Desperation Road

She didn’t have an answer.

“I’ll be right back,” he said and he went down the stairs and to the house and Consuela met him halfway across the yard with a stack of towels and sheets and a bar of soap and shampoo. His dad remained in his chair on the porch and he watched Russell without expression. Russell returned to the room and the child was standing with her back against the air conditioner and it blew her hair across her face. Maben was sitting on the edge of the bed taking the clothes from the duffel bag and then she took out the pistol and she placed it on the mattress. Russell set the things on the bed next to her and he asked them if they wanted something to eat.

“I do,” the child said.

“I guess I do, too,” Maben said.

Russell returned to the house and he asked his father what they had to eat. Mitchell asked Consuela to make a plate of sandwiches and she went inside to the kitchen. Russell sat down on the porch steps and wiped the sweat from his forehead. He waited for what was coming but he didn’t have to wait long as his father got up and walked into the yard and stood in front of him and said I suppose you’re planning to tell me just what in God’s name is going on.





34


TO TELL YOU THE GOD’S HONEST TRUTH, I DON’T KNOW WHAT THE hell is going on,” Russell said. He rubbed the back of his neck. Looked out toward the barn and the pond. Shook his head. “Ever since I got off that bus feels like there’s something in the air around here. Something hanging around. Can’t see it. But I can feel it.”

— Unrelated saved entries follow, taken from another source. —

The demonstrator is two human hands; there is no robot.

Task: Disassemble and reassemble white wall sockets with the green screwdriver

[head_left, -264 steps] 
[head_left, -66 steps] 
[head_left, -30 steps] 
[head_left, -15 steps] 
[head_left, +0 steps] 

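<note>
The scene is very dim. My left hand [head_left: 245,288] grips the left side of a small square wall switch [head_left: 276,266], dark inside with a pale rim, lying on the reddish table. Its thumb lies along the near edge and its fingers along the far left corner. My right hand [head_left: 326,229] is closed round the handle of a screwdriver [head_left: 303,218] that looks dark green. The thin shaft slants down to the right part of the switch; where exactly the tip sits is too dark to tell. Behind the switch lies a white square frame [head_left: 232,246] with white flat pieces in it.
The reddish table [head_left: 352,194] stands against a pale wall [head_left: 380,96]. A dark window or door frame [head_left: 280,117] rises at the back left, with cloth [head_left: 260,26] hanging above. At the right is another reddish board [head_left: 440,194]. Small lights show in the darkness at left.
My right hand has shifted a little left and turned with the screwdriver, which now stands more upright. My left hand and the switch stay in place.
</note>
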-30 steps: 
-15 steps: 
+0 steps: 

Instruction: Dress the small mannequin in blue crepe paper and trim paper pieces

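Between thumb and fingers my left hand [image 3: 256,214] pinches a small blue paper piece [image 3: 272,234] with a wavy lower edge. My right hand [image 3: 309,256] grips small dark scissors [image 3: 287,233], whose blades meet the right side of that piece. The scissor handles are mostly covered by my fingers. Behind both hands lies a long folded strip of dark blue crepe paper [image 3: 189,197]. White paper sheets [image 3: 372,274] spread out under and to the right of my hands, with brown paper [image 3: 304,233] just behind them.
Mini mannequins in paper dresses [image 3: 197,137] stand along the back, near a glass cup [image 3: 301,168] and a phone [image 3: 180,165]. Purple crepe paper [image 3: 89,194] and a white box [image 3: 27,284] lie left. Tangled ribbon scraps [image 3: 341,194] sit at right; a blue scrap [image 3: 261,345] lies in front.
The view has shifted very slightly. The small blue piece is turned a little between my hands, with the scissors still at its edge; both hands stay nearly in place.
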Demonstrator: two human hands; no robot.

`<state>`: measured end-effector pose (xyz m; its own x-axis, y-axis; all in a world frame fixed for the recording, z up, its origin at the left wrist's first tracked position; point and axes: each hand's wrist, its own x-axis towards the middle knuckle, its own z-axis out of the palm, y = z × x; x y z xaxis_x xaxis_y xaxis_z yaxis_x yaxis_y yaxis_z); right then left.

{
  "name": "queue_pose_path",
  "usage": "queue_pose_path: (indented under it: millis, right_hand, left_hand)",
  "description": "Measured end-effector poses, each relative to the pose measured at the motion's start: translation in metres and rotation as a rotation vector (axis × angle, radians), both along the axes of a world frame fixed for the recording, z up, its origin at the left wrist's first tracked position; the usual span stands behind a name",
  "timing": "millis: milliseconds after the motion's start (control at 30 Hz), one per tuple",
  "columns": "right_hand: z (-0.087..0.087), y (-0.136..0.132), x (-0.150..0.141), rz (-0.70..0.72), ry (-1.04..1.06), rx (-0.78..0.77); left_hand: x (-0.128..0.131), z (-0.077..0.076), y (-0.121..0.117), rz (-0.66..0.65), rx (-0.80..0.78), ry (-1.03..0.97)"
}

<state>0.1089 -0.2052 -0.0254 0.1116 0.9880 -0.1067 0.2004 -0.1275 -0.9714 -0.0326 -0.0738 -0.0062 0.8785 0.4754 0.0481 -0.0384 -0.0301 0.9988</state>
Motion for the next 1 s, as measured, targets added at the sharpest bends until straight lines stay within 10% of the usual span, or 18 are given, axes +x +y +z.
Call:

Russell reached down and picked the tip of a grass blade and he tossed it aside. “You remember when I used to bring home a dog every now and then?”

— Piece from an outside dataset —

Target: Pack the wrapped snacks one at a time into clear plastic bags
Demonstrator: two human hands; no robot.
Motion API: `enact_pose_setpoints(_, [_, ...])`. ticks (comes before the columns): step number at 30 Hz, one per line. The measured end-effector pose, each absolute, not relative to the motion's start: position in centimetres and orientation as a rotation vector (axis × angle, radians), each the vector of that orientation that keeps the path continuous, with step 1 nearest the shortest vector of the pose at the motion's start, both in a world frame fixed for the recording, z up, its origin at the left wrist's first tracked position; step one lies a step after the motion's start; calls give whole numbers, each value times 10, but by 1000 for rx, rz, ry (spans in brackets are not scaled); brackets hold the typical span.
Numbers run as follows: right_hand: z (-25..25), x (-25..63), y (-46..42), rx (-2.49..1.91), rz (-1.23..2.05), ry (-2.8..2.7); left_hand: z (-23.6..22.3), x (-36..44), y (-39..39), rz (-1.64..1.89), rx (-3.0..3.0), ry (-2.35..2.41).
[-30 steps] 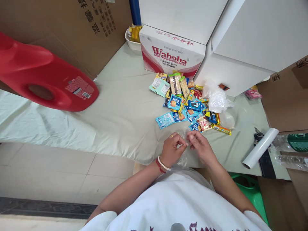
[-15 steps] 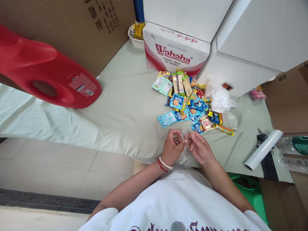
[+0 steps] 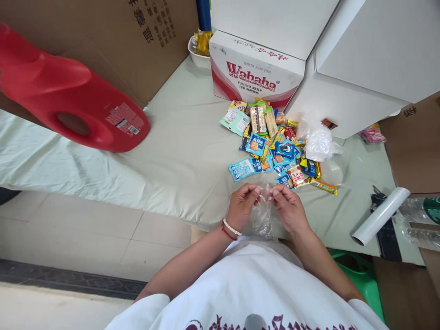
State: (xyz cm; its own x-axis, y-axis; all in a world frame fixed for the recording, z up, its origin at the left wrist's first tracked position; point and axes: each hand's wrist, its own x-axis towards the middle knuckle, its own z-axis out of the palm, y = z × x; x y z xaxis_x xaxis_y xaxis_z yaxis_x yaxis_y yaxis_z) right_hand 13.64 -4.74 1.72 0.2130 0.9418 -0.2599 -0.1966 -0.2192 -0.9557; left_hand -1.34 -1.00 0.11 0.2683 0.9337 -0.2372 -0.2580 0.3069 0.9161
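Note:
A clear plastic bag (image 3: 262, 220) hangs between my two hands at the table's front edge, close to my shirt. My left hand (image 3: 243, 204), with a white bead bracelet and a red cord at the wrist, pinches one side of the bag's top. Opposite it, my right hand (image 3: 288, 206) pinches the other side, fingertips a short way from the left ones. Just beyond my hands lies a heap of small wrapped snacks, among them a light-blue packet (image 3: 242, 169), a cream and red packet (image 3: 297, 176) and a thin yellow packet (image 3: 323, 185).
A white Wahaba-style water carton (image 3: 256, 75) stands behind the snacks, beside crumpled clear bags (image 3: 318, 140). On the left is a large red jug (image 3: 79, 101). A white plastic roll (image 3: 381, 215) and clear bottles (image 3: 417, 210) lie right. A green stool (image 3: 360, 279) is below the table.
My hands have drawn slightly apart at the bag's top, and more of the bag shows hanging between them. The whole view has shifted a little.

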Motion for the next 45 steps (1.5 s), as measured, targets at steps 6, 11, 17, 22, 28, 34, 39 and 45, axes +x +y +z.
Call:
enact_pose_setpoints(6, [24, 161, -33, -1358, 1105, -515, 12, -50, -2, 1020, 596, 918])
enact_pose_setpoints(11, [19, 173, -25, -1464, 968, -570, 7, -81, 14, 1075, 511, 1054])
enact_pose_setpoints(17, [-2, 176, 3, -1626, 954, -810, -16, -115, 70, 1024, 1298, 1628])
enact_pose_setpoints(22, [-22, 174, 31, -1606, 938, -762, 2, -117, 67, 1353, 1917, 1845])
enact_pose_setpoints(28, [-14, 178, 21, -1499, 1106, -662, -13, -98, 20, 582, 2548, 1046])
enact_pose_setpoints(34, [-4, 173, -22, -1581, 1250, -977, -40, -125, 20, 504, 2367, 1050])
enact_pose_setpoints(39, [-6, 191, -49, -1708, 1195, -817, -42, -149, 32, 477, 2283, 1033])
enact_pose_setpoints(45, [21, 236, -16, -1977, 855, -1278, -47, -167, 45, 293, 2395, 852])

“Them old strays. I remember. Your momma hated that.”

“Why’d she hate it?”

“She hated it cause they always run off after some days and you’d get all pissed off about it.”

“That’s my point. The one I’m about to make. Those two out there are like that. Like those strays. Don’t matter what hell they’ve been through. Don’t matter how hungry. Give them food and a soft bed and they still got to run off sooner or later. That’s what she’s gonna do so just let them stay out there and I guarantee you she’ll be gone one morning dragging that girl with her. And that’s why I’m not gonna tell you nothing more other than I found them and they need somewhere and you know why they can’t stay at the house with me.”

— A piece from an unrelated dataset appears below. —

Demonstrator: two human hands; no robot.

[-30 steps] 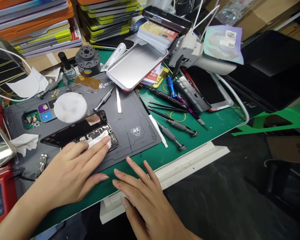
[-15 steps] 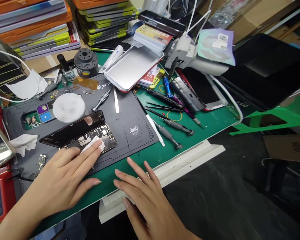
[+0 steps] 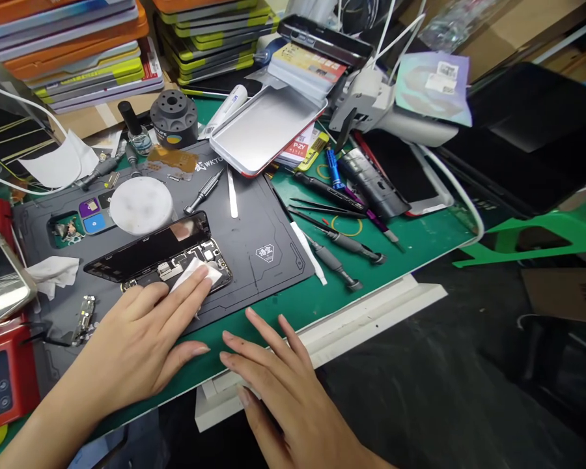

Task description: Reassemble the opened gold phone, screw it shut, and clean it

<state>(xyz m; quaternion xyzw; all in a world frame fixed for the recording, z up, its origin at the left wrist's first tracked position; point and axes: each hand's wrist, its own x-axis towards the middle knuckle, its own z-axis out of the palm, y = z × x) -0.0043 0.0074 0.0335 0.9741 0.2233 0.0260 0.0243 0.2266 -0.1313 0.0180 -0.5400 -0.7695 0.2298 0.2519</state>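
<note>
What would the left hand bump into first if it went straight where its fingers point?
The left hand is touching the white wipe, so next in line is probably the end of the open phone, though depth is hard to judge.

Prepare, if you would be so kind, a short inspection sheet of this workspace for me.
Surface: grey mat on a green bench top.
Things being handled: white wipe over the exposed inside of an opened phone, its screen tilted up.
Clutter: screwdrivers on and beside the mat; black tweezers on the green; white round disc behind the phone.
Hands: left hand extended, touching the wipe; right hand open, holding nothing, by the near edge.
Cables: white cables at both sides.
Surroundings: stacked orange and yellow-edged cases behind; green plastic piece at right.
</note>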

Mitchell stepped back onto the porch and sat down again. Consuela came out of the kitchen with a tray of ham and cheese sandwiches and crackers and Cokes. She walked out to the barn and disappeared up the stairs. In a minute she came out and returned to the house and passed the men as if they weren’t there. Russell thought of telling his father who the woman was but decided to keep it to himself. Then he stood up and went across the yard and up the stairs and he found them sitting on the bed together. Shoes off, mouths chewing.

“When you get done with that, I want you to wrap that thing up and come with me. Annalee can go in the house and watch TV.”

Maben nodded. Swallowed hard from a full mouth. Russell looked around the room. He and his dad had put it together when he turned seventeen against his mother’s wishes. His own place out of the house but within reach. He thought of the girls he had snuck across the backyard in the middle of the night. He thought of shooting at deer across the pasture from the window. He thought of sitting and drinking with his buddies until they passed out. He thought of how he had joked with Sarah that this would be where they would live once they were married and no it wasn’t Sarah and no he wasn’t married but he had accidentally been right as here he was with a woman and a child to try to take care of. At least for now. Annalee coughed and the sound shook him free and he again told Maben to come down when she was done. With that, he said and pointed. She stopped chewing and said I know it’s a gun and she knows it’s a gun so why don’t you call it a gun.